I’d planned to run a sponsored half marathon from Hoboken up the east side of the Hudson and then over the George Washington Bridge to the Little Red Lighthouse.
With GPS devices it’s easy enough to go out on your own and track your route, but my back had been aching and I I feared it was something more serious. Worried about my twice previously herniated discs, I’d scrapped all training sessions and was thinking of scrapping the run itself. Plus the plan was to do it on Earth Day, April 22, when the weather is capricious: sometimes cold, often wet. So why would I do it? Would anyone notice if I didn’t?
Running is a high.
Literally there’s a sweet, clear endorphin rush that is life-affirming and addictive, but there’s also a figurative high of just being human in the world, moving under your own, unmediated power in a way that a Cro-Magnon would recognize.
Current reviews: Project Hail Mary, science fiction by the author of The Martian. Blessing & Curse, modern Jewish books by leading Jewish intellectual, Adam Kirsch.
Every day I do the crossword to check my mind works.
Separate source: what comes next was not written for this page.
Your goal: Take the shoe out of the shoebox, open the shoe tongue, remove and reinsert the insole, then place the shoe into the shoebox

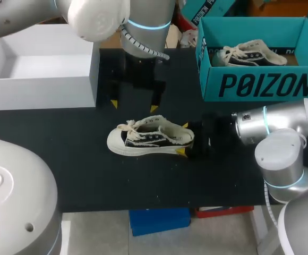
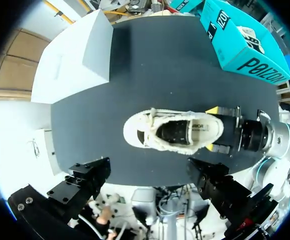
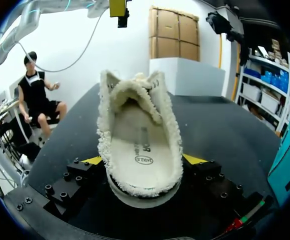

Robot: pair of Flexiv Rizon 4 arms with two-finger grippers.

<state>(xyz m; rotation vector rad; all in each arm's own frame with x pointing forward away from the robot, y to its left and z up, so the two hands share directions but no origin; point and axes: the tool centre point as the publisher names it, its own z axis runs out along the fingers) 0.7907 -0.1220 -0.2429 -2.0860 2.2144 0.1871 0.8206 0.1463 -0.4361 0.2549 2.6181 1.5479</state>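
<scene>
A cream low-top shoe (image 1: 151, 139) with black sides lies upright mid-table, toe to the left. My right gripper (image 1: 183, 139) is shut on its heel, one yellow tip on each side. In the right wrist view the shoe (image 3: 137, 130) runs straight ahead from the gripper (image 3: 143, 160), its tongue raised and the pale insole (image 3: 140, 150) lying inside. My left gripper (image 1: 134, 105) hangs open above and behind the shoe, touching nothing. From the left wrist the shoe (image 2: 172, 131) lies well below that gripper (image 2: 147, 177).
The teal shoebox (image 1: 260, 85) stands at the back right with a second shoe (image 1: 249, 54) inside. A white box (image 1: 37, 79) stands open at the back left. Black tabletop runs in front of the shoe to the near edge.
</scene>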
Every week I exercise to check that my body works. I’m running early diagnostics on systems that no longer self-repair the way they used to. I enjoy the challenge as I always have, but I now welcome the validation in a way I never used to need.
Humanity is fragile and, though running is one of our ancient legacies, it’s not an infinite possibility. I was celebrating a milestone with this series of charity half marathons (four on bike four on foot between birthday and Earth Day on behalf of Dayenu: A Jewish Call to Climate Action). But every milestone you pass in life takes you one step closer to your final destination.
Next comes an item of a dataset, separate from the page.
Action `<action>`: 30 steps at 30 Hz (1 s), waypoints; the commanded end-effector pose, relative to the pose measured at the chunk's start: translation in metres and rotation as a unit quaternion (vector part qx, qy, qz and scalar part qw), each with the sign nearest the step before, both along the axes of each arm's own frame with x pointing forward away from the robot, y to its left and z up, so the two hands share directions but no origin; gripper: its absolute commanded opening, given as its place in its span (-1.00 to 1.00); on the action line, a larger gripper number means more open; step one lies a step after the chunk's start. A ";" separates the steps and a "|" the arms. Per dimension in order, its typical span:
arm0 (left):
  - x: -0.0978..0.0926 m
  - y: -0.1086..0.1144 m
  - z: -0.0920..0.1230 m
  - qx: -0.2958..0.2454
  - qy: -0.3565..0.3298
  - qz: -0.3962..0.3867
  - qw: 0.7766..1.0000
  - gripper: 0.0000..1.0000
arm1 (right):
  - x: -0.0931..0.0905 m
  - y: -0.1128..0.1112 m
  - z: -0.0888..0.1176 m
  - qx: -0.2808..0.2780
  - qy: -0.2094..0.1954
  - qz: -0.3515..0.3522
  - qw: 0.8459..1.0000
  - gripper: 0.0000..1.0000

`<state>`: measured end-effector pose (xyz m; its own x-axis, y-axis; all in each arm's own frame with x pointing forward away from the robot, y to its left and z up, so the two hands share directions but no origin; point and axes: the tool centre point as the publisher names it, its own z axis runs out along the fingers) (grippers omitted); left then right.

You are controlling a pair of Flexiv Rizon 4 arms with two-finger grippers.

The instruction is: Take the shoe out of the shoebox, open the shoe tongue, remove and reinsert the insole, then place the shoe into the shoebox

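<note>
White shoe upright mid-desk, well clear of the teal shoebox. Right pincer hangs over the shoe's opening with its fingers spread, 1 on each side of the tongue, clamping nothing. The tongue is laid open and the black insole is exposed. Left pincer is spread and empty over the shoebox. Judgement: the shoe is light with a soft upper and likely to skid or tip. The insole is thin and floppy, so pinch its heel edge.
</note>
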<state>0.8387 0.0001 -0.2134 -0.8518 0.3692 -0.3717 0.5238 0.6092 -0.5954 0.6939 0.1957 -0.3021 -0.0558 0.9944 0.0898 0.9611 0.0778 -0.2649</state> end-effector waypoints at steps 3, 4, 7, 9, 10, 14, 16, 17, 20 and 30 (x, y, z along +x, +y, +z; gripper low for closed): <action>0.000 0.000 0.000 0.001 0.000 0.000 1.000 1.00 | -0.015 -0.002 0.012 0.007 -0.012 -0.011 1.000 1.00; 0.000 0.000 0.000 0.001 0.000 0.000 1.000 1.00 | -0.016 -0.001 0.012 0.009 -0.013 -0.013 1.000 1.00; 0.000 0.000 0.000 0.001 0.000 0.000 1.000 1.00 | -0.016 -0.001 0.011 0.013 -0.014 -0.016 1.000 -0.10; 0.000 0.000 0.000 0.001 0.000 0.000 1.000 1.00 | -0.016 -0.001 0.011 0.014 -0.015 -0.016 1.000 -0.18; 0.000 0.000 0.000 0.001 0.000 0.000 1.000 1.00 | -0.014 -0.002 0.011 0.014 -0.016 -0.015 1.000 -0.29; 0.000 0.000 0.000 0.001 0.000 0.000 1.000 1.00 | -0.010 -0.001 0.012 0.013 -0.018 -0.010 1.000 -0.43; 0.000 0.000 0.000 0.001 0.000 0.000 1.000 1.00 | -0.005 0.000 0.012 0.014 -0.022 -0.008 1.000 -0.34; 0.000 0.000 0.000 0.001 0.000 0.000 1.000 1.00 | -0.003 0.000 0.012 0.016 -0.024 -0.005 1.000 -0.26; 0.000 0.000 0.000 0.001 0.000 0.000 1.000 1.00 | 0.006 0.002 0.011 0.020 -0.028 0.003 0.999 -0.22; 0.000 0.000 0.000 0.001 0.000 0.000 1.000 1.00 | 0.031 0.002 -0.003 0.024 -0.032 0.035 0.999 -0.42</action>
I was only running from Hoboken to Washington Heights, not from the Mojave to LA — but that was just as well, since I might need to jump on public transportation to get to the end. There was even a real possibility that I’d seriously aggravate whatever was happening in my back and this run could spell the end of a lifetime of sports for me.
There’s a Japanese concept of mono no aware which roughly translates as the exquisite sensitivity to the transience of all living things. It’s the thrill of added reverence in appreciation of how beauty is fragile and temporary. It is a term especially and frequently applied to viewing cherry blossom that appears, delicately bright, only to herald its own fall to the ground. And, as if to emphasize the point, the cherry blossom of New Jersey was blooming and falling around me as I made my way up the boardwalk on the east bank of the Hudson.
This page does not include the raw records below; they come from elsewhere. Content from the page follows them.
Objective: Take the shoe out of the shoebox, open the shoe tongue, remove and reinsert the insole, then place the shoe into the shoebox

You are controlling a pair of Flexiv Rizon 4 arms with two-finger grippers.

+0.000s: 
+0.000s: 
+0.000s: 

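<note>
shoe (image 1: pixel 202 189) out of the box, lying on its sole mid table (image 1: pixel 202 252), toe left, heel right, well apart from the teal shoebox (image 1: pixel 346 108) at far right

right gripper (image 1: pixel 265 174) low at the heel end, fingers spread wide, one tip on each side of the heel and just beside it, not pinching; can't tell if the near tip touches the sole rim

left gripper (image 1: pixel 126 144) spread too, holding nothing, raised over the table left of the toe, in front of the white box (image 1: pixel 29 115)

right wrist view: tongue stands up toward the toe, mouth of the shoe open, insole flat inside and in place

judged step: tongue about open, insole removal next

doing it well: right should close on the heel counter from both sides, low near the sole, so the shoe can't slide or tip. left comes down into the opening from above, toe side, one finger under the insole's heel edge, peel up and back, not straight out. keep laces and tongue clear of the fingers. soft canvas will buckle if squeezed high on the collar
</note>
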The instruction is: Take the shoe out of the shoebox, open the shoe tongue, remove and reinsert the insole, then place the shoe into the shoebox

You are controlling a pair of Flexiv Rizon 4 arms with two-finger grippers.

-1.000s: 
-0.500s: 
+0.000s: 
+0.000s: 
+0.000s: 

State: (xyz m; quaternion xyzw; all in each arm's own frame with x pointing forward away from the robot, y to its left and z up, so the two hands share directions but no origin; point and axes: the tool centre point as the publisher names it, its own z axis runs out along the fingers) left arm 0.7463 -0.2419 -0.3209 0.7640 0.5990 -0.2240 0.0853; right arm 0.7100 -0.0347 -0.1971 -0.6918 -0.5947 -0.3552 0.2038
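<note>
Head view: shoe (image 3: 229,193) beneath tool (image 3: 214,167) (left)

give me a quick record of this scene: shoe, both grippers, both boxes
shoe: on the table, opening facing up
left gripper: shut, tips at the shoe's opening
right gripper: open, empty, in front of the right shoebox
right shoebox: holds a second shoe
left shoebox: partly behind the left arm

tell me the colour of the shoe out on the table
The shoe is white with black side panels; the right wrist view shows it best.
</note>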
The sun shone as I arrived at the Hoboken Ferry Terminal just before 9. It was chilly but I was in no rush and got into an easy stride down the walking path, occasionally gazing over my shoulder at the Lower Manhattan skyline. One step away from climate change, from rapacious capitalism, from the brooding fatalities of the pandemic; a river away from the trickling masses heading slowly back to work in America’s capital, it was achingly beautiful.
Some people run with earbuds or headphones on. I run immersed in my surroundings, whether trees or cars, runners or solitude. I love that rare feeling of awareness akin to mindfulness. I love watching, hearing, smelling whatever is around me: Of doing one thing only, without screens or playlists, books or presenters.
I run up the East Coast of America gazing across the shining Hudson at the skyline of Manhattan. I am internally channeling Paul Simon songs, but I cannot say whether that’s Paul Simon of “Graceland” looking at the sun gleaming on a great American waterway or whether that’s the Paul Simon of “America” because “I’m empty and aching and I don’t know why.” Either way, it turns out I’ve come to look for America.
Everything has aligned and, after about 4 miles, I know I can do this run today. The stiffness in my back has relaxed and receded. I’m lucky today, but how many years are left for my body as an instrument of exercise? How many years will my bones and muscles hold out. How many years are left for this city and this Earth while the sea is low and the sun is friendly?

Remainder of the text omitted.